Il duo Pes - Andri si è costituito nel 2012 in seno al Conservatorio "Jacopo Tomadini" di Udine nella classe del Prof. Franco Calabretto, e si dedica con passione al repertorio tradizionale così come alla lettura e all'interpretazione di pagine di limitata divulgazione, come le sonate di Guido Alberto Fano e Frank Bridge. Il duo si è esibito in occasione della "Giornata della Memoria" presso il Teatro Verdi di Pordenone, è stato protagonista della Rassegna "Vicino/Lontano" (premio Terzani) presso il Teatro "Giovanni da Udine"; ha inoltre partecipato al Festival "Mittelfest" con un programma interamente dedicato alla musica ungherese. Ha tenuto concerti per le rassegne "Lignano d'inverno", Amici della Musica "Toti dal Monte" di Mogliano Veneto e "Brugnera Racconta", in collaborazione col soprano Paola Crema, proponendo un interessante programma con musiche di compositori ebrei di area triestina. Prossimi appuntamenti vedranno impegnati Pes e Andri nella rassegna “LidoMusicAgosto” a Venezia e in un progetto monografico incentrato sulla figura del compositore e didatta Sandro Fuga.

Chiesa di San Antonio

Probabilmente il nome di Lauco deriva dal latino “locus” e le prime notizie storiche risalgono al 914. Sul suo altopiano a 700 m. sono presenti tre piste per lo sci di fondo e per gli amanti della natura sono a disposizione tracciati di interesse paesaggistico per mountain bike e trekking.

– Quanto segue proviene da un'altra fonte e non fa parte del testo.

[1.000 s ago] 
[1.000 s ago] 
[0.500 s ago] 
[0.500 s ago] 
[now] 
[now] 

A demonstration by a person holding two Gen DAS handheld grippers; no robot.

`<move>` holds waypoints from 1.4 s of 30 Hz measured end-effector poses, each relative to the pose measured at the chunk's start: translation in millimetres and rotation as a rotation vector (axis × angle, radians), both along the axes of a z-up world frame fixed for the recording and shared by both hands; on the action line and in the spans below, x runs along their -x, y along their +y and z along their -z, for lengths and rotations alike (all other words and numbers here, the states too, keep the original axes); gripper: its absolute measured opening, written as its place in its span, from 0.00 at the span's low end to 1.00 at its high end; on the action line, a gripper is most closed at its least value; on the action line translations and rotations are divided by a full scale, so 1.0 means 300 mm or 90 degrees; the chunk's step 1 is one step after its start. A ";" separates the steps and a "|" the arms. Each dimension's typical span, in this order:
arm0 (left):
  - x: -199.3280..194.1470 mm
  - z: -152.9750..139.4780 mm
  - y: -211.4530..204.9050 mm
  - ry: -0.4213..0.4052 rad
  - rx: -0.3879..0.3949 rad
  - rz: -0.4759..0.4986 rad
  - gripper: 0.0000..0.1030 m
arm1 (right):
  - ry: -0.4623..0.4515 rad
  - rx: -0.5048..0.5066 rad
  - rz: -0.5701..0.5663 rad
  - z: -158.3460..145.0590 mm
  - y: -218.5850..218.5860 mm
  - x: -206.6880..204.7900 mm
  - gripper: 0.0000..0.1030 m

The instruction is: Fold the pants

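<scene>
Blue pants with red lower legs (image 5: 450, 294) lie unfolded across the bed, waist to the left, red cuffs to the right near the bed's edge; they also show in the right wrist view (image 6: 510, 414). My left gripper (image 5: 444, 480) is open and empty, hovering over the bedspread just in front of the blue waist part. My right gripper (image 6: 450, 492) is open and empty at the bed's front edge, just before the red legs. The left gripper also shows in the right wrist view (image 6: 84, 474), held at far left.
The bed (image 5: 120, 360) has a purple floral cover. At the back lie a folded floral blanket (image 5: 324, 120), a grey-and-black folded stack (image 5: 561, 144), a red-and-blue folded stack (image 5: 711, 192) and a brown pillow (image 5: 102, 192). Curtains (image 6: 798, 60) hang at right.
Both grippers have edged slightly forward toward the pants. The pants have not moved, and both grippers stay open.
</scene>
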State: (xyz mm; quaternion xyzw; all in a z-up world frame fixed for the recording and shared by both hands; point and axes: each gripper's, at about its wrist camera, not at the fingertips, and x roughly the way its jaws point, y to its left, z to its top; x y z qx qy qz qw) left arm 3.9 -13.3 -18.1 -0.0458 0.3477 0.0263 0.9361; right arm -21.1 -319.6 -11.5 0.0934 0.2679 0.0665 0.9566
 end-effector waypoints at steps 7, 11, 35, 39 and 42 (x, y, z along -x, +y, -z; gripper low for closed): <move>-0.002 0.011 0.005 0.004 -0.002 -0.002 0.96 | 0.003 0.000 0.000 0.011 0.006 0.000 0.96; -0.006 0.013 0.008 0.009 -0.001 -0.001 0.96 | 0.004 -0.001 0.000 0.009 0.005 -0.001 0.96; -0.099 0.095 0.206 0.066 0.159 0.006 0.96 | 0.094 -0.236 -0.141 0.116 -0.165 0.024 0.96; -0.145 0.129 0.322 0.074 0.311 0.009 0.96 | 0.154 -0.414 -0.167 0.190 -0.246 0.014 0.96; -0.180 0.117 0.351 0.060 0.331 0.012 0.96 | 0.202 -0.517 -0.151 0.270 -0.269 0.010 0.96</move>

La chiesa di San Tommaso e Andrea a Vinaio, eretta nel XIX secolo, è isolata dal centro abitato ed è sottostante ad esso. Attraverso un portale in pietra con arco a tutto sesto, addossato alla facciata, si accede alla cella rettangolare absidata; lungo le pareti della cella sono presenti delle nicchie in una delle quali si trova il battistero realizzato in marmo. Il pavimento ha elementi in pietra.

 

CANYON DEL TORRENTE VINADIA

Uno dei più spettacolari monumenti naturali della Carnia, formato dall’erosione millenaria delle acque: è profondo quasi 200 m e le sue pareti, in alcuni punti, sono talmente vicine tra loro che dal fondo non si scorge il cielo. Al canyon si accede anche dalla località di Vinaio, scendendo lungo un sentiero che costeggia il torrente.